The copy has to match the data exactly and leave out every picture.

**Data shown:**
--- --- ---

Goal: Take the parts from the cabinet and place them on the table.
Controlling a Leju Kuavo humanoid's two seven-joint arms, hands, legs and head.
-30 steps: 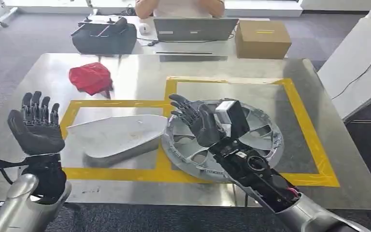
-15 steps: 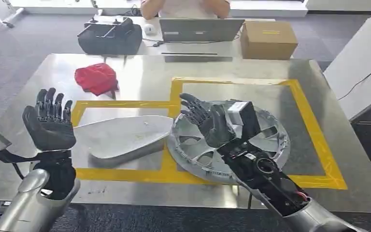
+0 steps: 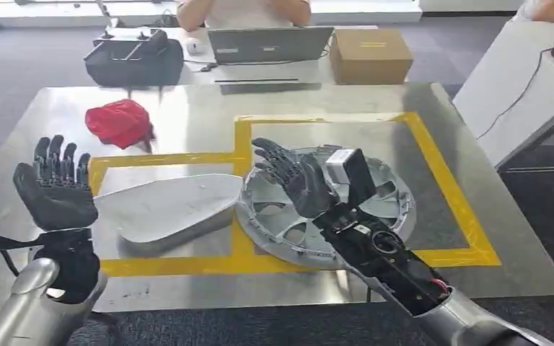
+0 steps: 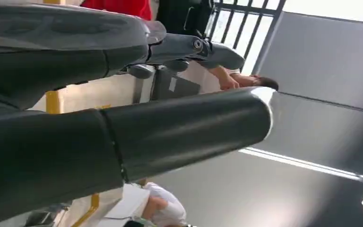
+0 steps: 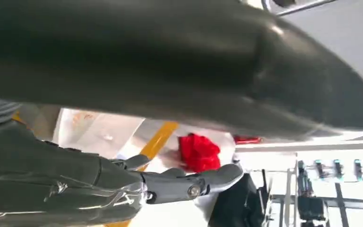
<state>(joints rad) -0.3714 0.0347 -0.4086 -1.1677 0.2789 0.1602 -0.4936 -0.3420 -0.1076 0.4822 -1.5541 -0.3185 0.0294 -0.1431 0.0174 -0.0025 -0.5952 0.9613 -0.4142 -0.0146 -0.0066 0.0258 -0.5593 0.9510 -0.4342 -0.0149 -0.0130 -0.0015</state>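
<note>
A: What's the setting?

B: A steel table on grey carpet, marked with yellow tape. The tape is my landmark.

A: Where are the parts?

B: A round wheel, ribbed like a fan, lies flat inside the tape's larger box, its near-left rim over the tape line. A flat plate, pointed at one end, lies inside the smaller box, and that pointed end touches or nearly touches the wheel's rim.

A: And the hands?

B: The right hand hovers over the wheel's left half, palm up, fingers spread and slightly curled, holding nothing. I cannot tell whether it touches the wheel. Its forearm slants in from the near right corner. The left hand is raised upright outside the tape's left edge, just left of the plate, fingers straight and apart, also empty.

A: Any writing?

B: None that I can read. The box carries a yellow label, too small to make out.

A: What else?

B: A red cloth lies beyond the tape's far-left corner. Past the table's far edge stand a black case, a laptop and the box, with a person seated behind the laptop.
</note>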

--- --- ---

**Solution to the problem:**
Goal: Take the parts from the cabinet and place them on the table.
Controlling a Leju Kuavo humanoid's two seven-joint arms, hands, legs and head.
-30 steps: 
-15 steps: 
+0 steps: 
+0 steps: 
+0 steps: 
<state>(joints rad) -0.3714 0.0347 -0.4086 -1.1677 0.2789 0.1602 -0.4936 -0.3420 -0.1076 0.4822 -1.5541 -0.3185 0.0294 -0.1431 0.0174 -0.0025 -0.5952 0.9613 -0.4142 -0.0146 -0.0066 0.0258 -0.5593 0.9510 -0.4342 -0.0149 -0.0130 -0.0015</state>
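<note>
A: What's the setting?

B: A steel table on grey carpet, marked with yellow tape. The tape is my landmark.

A: Where are the parts?

B: A round wheel, ribbed like a fan, lies flat inside the tape's larger box, its near-left rim over the tape line. A flat plate, pointed at one end, lies inside the smaller box, and that pointed end touches or nearly touches the wheel's rim.

A: And the hands?

B: The right hand hovers over the wheel's left half, palm up, fingers spread and slightly curled, holding nothing. I cannot tell whether it touches the wheel. Its forearm slants in from the near right corner. The left hand is raised upright outside the tape's left edge, just left of the plate, fingers straight and apart, also empty.

A: Any writing?

B: None that I can read. The box carries a yellow label, too small to make out.

A: What else?

B: A red cloth lies beyond the tape's far-left corner. Past the table's far edge stand a black case, a laptop and the box, with a person seated behind the laptop.
</note>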

What was asked now has a complete answer.